TASK OBJECTIVE:
Where the material below has a line containing "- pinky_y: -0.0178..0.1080", start repeating exactly, and keep going through the line containing "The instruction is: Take", with no other lines.

RECORDS SUPPLIED:
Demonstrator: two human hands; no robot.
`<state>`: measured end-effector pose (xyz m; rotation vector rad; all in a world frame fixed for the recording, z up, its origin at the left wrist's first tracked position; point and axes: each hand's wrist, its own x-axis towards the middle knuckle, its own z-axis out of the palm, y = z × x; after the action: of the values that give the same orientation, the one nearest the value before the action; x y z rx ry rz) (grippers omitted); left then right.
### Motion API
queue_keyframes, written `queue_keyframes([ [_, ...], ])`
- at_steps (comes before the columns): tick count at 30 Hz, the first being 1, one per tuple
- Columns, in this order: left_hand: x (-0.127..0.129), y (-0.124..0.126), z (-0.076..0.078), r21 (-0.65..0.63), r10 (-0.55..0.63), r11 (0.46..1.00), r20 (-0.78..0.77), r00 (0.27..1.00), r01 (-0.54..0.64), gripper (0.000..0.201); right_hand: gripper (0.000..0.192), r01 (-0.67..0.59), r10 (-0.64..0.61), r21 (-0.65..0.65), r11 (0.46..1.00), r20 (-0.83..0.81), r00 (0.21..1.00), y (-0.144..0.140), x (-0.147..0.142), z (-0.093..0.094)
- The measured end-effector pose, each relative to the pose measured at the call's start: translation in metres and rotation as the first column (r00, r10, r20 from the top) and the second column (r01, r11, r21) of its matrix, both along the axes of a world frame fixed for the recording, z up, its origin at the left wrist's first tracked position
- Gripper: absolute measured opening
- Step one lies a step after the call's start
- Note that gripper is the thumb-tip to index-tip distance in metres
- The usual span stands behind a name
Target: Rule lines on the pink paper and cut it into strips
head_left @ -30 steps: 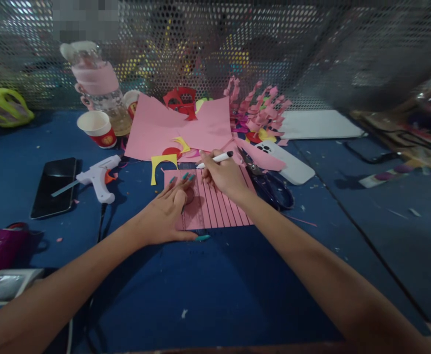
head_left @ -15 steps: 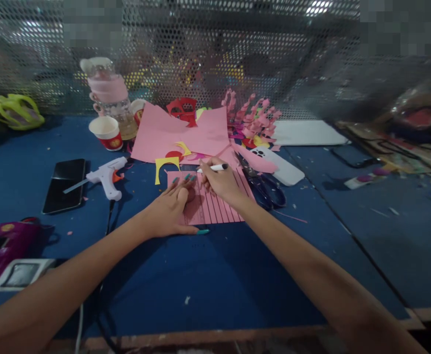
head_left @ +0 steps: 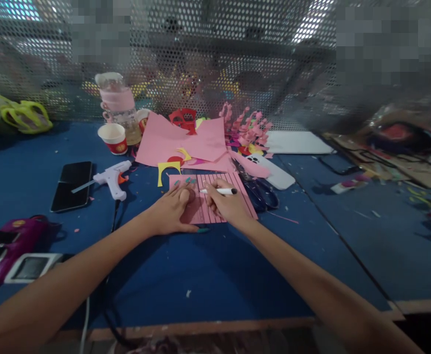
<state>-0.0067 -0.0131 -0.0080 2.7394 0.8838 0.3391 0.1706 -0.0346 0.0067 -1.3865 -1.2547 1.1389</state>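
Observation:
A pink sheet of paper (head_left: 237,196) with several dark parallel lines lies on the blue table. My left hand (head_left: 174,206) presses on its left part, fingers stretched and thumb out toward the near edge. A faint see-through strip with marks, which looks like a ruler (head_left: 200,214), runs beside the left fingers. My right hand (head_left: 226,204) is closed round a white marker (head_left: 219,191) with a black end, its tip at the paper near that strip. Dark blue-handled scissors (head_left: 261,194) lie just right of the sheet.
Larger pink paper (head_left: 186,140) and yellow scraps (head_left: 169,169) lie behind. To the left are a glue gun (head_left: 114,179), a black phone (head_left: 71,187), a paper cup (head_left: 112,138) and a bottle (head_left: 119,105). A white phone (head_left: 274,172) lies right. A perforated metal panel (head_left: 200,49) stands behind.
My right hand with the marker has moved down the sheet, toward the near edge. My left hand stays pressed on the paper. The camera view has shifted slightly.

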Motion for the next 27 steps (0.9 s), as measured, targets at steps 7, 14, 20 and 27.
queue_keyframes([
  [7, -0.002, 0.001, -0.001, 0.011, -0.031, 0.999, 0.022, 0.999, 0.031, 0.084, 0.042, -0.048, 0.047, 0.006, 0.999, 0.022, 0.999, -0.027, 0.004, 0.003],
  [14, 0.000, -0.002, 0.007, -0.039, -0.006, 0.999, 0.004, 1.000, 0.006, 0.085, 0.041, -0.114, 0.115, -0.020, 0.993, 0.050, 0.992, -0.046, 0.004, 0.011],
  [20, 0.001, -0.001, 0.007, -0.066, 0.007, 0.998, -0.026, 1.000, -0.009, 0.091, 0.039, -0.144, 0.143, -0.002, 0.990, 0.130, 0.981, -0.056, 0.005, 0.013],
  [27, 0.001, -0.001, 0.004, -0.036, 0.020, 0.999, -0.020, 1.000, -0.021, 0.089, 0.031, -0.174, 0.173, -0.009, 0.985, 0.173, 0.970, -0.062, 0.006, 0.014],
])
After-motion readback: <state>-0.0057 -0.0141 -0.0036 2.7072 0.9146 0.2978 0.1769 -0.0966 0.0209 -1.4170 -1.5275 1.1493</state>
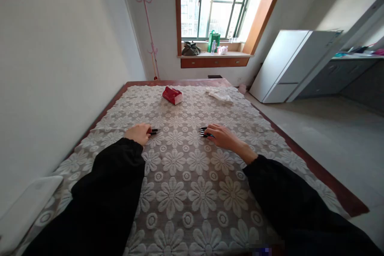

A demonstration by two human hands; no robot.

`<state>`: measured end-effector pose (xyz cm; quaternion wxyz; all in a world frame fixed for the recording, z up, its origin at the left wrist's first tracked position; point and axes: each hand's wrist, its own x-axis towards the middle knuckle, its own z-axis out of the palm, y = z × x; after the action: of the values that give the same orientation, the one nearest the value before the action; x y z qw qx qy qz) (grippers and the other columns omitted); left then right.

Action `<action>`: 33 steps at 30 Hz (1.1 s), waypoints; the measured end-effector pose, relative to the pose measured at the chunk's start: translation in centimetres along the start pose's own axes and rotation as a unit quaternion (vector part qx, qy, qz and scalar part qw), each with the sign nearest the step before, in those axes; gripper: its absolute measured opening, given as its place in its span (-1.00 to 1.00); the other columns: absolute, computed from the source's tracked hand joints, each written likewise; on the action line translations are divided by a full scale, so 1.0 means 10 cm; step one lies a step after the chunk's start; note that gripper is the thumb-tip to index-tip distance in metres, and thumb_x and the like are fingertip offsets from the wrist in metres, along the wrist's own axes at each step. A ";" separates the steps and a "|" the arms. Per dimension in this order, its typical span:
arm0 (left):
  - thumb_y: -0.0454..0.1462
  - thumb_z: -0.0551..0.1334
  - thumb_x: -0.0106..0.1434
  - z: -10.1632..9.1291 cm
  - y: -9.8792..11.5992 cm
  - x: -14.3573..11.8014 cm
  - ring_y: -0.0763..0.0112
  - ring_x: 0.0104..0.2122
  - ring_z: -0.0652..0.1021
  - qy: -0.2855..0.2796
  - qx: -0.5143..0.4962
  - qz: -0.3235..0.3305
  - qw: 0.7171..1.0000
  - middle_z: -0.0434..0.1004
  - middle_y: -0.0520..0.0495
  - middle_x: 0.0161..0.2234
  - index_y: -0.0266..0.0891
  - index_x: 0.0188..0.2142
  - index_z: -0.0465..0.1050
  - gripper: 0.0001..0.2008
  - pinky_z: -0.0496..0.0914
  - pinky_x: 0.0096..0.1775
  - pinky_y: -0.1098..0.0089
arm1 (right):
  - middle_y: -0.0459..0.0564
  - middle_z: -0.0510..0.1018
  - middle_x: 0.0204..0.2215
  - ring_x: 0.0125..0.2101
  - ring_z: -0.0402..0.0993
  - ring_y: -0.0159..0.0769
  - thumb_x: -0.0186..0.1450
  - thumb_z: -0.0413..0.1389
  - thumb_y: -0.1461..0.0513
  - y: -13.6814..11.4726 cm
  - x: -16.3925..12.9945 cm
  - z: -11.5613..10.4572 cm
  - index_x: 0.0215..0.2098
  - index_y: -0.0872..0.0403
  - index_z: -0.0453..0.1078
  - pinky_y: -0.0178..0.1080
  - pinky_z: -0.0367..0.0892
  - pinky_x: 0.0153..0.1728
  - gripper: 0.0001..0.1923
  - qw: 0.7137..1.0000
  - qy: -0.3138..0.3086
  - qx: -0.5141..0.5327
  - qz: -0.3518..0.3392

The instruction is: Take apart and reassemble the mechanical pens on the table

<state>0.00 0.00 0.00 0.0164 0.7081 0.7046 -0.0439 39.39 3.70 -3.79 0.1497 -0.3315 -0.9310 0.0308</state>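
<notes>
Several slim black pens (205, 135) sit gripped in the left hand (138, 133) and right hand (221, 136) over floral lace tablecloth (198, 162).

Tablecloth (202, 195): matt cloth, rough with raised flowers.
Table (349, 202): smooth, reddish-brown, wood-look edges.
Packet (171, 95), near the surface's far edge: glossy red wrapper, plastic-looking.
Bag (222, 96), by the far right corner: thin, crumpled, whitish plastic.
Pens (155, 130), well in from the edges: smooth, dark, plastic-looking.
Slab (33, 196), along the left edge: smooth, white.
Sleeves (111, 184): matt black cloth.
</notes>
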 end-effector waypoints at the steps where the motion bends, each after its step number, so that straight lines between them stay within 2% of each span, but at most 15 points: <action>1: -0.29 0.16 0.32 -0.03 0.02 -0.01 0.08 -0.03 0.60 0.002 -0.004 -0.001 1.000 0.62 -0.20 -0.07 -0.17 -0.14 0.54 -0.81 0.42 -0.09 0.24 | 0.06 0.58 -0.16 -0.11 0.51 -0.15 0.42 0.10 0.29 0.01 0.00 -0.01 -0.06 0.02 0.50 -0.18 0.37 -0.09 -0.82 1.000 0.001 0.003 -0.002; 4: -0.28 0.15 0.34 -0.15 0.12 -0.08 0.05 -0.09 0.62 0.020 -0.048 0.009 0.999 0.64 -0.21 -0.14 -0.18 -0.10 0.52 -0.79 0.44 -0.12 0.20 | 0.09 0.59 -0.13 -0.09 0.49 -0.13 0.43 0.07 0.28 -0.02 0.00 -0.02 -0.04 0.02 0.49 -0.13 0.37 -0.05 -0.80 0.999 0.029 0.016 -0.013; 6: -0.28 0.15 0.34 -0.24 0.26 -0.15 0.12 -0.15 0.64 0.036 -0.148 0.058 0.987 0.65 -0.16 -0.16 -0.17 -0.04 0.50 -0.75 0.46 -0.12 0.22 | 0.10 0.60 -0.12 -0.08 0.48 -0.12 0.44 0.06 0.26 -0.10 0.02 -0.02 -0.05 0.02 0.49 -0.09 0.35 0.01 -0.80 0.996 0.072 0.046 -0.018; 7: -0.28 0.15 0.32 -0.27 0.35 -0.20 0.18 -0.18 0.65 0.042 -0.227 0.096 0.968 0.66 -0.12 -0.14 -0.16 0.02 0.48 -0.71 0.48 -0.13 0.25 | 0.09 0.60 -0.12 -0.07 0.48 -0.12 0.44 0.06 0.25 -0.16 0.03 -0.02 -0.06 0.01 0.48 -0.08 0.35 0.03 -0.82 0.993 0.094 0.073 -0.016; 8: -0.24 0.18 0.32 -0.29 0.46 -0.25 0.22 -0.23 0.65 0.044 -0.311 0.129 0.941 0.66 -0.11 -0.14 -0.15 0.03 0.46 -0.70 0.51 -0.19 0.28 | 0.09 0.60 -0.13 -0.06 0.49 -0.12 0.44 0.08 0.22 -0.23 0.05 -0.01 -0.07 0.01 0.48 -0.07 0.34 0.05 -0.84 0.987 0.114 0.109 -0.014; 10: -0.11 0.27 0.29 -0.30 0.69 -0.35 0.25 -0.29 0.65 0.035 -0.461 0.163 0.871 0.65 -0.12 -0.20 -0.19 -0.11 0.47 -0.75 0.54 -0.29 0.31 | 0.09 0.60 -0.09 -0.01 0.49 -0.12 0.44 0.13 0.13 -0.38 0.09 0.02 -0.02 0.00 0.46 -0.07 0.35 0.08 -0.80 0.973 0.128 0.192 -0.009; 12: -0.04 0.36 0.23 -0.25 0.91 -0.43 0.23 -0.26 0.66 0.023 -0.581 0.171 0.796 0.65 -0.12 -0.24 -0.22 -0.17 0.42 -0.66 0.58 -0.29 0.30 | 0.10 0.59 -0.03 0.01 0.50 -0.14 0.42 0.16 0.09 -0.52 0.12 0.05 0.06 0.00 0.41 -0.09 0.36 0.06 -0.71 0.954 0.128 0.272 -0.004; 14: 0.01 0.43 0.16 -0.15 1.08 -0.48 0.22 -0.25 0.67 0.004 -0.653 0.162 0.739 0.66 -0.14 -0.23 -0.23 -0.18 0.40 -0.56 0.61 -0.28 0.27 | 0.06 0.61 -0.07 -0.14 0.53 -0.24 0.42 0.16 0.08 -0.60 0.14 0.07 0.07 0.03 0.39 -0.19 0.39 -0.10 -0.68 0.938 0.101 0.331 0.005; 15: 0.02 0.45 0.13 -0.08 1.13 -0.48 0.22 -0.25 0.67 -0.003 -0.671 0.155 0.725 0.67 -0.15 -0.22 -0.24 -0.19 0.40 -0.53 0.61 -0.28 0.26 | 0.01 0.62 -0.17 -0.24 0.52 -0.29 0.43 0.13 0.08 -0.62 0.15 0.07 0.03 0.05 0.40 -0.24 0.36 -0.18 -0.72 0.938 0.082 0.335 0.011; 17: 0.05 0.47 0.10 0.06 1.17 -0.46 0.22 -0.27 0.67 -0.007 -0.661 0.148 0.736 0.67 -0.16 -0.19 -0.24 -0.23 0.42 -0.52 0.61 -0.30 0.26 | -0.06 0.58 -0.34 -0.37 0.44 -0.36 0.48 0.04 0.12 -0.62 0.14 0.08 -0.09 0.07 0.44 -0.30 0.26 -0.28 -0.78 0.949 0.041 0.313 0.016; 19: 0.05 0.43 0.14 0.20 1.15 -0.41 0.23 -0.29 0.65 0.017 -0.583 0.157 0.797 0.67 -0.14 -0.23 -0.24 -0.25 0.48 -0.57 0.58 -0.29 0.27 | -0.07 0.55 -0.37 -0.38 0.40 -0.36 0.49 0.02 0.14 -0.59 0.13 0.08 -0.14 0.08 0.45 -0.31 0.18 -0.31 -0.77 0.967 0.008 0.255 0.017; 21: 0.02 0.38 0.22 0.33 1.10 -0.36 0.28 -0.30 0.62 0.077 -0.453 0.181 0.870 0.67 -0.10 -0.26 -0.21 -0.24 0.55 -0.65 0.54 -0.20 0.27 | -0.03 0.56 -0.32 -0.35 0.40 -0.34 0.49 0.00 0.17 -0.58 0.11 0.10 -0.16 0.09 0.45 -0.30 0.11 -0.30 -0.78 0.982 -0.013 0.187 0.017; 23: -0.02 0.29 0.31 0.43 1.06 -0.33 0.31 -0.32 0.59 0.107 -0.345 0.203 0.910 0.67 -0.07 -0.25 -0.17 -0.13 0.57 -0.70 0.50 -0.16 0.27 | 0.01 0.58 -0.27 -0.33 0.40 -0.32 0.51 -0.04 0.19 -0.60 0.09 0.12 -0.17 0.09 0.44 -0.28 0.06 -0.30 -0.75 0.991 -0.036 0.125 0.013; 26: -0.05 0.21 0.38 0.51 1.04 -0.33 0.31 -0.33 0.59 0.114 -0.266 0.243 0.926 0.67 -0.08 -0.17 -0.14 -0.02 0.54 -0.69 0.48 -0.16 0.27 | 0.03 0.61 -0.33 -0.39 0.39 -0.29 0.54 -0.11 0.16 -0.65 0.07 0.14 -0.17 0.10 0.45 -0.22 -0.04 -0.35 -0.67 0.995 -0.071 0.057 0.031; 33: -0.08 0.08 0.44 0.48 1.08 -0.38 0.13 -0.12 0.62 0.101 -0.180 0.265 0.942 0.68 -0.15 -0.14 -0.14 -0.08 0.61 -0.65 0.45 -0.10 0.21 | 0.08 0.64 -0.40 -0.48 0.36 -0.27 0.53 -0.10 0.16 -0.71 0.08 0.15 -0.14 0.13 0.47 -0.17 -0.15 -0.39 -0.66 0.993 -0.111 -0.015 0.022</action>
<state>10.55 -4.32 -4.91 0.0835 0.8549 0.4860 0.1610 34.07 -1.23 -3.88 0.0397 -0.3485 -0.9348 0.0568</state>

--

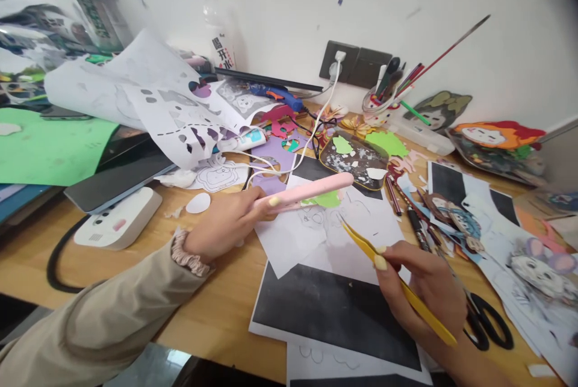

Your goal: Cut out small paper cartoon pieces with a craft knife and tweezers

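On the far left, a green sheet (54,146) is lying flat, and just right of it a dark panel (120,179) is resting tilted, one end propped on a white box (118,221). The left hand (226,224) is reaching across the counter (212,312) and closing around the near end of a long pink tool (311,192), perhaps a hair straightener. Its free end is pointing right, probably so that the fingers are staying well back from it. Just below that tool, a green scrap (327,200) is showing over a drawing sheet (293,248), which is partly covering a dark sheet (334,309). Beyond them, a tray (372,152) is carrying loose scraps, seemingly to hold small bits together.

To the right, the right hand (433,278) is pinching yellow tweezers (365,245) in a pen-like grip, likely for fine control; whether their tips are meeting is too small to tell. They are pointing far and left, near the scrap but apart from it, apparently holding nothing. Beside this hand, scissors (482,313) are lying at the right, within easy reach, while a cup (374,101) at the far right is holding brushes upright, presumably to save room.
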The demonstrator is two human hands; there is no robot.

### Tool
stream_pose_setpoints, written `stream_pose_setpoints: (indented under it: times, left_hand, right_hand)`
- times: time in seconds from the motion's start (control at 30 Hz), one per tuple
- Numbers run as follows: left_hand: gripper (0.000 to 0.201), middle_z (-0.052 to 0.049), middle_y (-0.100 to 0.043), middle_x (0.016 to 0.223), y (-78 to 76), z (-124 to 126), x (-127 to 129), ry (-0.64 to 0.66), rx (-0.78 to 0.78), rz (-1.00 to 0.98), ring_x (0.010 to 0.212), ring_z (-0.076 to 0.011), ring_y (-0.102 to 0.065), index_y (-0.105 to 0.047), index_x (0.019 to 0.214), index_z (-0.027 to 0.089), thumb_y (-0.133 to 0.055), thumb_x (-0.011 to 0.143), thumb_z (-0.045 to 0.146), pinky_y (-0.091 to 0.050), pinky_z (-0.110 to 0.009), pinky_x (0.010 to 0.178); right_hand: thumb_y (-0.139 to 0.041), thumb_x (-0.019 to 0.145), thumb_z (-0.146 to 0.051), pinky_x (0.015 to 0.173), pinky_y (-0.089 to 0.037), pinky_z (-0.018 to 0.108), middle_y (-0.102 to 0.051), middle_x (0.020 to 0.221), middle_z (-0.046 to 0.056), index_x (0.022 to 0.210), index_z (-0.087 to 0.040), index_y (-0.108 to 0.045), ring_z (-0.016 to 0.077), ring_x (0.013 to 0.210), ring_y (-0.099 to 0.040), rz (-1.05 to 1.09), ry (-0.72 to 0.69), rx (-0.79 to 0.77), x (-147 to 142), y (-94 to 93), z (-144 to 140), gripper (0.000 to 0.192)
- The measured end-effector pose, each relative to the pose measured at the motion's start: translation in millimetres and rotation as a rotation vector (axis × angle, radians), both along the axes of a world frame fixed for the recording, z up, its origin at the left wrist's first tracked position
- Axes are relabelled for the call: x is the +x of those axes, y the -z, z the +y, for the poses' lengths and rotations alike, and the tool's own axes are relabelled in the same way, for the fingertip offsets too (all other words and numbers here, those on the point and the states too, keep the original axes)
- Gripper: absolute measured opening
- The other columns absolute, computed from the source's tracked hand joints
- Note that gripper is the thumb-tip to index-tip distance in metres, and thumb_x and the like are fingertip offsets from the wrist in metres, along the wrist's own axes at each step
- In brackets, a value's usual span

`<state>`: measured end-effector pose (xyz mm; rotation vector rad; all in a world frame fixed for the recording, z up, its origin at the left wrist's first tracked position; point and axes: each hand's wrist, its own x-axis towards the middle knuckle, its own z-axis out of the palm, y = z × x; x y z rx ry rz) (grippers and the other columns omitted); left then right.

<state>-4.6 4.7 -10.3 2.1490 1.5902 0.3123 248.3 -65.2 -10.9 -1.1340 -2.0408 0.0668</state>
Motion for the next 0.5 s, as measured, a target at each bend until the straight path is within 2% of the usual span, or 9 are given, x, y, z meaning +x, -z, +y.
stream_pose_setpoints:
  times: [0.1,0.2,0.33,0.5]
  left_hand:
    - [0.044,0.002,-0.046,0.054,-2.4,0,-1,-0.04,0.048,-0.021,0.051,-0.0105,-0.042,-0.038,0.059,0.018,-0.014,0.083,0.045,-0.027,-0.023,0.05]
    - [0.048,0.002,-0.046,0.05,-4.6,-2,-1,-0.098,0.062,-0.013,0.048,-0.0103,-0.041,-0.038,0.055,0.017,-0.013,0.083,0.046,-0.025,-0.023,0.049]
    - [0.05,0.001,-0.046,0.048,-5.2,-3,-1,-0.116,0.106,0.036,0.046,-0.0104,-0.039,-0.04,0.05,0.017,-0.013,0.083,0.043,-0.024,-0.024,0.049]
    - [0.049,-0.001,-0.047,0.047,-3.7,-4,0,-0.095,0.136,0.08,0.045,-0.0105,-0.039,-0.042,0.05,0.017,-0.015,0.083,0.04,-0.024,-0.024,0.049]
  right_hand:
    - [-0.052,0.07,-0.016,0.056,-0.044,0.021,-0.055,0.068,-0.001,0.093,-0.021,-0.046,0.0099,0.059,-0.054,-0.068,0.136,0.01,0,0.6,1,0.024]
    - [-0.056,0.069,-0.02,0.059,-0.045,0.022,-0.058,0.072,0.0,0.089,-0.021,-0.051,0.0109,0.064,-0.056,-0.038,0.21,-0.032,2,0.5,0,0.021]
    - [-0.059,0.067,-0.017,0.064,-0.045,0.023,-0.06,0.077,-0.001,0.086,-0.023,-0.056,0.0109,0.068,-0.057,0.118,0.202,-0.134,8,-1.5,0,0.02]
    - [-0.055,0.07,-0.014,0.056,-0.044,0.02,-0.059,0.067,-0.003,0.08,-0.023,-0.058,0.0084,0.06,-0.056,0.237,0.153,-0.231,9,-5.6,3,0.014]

RESPONSE TO THIS TASK:
  - pinky_y: -0.0178..0.1080
  - pinky_z: -0.0367..0.0892
  - pinky_x: 0.0153..0.1728
  - gripper: 0.0001..0.1923
  - qw: 0.7137..1.0000
  - qy: -0.3138..0.3086
  - qx: -0.5141..0.5327
  - qz: -0.3518..0.3392

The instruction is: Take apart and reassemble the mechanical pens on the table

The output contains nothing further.